Beginning of Computing

Introduction

We all know that a computer is an electric device and a programmable machine. The English mathematician, philosopher, inventor and mechanical engineer Charles Babbage (1791-1871) is known for originating the concept of a programmable computer and that is why he is called the “father of the computer”.

Babbage was the first person who invented first mechanical computer that eventually led to more complex computers. He devised a plan for a stored-program mechanical computer, using data modeled after the punched card templates in industrial (jacquard) looms.

The first electronic digital computer was the ABC unit by John V. Atanasoff and Clifford Berry in 1940 at Iowa State University. Several of its ideas were incorporated into the ENIAC (Electronic Numerical Integrator And Computer) which ran from 1945-1955 and is considered the first functionally useful electronic digital computer.
Universal Automatic Computer (UNIVAC) was innovated in 1940s that led to the first commercially successful computer.

One of the earliest personal computers was the Intellect 4 by Intel, using their first commercially produced microprocessor –the four-bit 4004. The Altair built by MITS was another first commercially successful personal computer. Bill gates and Paul Allen wrote Microsoft’s (then known as Microsoft) first software product for-“BASIC for the Altair”.

Then in 1983, came the TRS-80 that was Tandy Corporation’s desktop microcomputer model line, which became famous as one of the trendiest home computers. Its TRS-80 Model 100 was an early portable computer introduced in 1983. It was one of the first notebook-style computers, or a prototype of a laptop, featuring a keyboard and LCD display, battery powered, in a package roughly the size and shape of notepad or large book. This model running on 4 AA batteries very soon got popular with newspaper reporters. Now writing stories from field was possible provided there was an internet connection.

Brain Computer Interface

A brain computer interface refers to the exchange of data between the human mind and a computer. It has for long been the subject of study wherein brain signals can be used to operate a computer and no longer the stock stuff of science fiction where a person thinks of a command and the computer executes it. Earlier, implanted electrodes were used for this purpose. However, with recent advances in non-invasive technology, even these are not required and scientists are working at using brain activity for computer operation. It would be particularly useful for the disabled.

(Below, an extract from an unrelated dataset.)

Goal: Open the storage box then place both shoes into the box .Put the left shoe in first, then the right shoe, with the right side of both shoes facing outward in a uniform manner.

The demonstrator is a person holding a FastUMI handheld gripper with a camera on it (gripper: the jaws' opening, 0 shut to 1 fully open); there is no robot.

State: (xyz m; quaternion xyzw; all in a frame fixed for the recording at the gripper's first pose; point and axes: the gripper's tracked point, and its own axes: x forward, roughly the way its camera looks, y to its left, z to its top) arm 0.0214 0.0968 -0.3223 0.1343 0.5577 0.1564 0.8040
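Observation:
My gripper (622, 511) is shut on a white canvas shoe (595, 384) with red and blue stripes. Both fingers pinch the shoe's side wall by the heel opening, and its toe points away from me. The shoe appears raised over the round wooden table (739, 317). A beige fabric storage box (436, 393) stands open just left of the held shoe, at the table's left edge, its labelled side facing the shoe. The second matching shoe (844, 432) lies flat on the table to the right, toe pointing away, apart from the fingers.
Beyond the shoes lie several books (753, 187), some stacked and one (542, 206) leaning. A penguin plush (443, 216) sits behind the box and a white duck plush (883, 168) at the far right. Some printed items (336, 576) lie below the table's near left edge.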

The functioning of computers is primarily based on one thing that is their ability to determine whether a switch (gate) is open or closed. It can recognize whether it is on or off. But, it’s the speed of this act which makes them so efficient. The speed which is now measured in megahertz and giga hertz trillions of cycles per second in the super computers. So, the data held in a computer in binary form, using the digits 0 and 1. By counting, comparing and manipulating these two digits in their various combinations according to a set of instructions held in its memory, computer is able to perform a variety of tasks.

What is utility computing?

Utility computing is a service provisioning model in which a service provider makes computing resources and infrastructure management available to the customer as needed, and charges them for specific usage rather than a flat rate. Like other types of on-demand computing (such as grid computing), the utility model seeks to maximise the efficient use of resources and/ or minimize associated costs.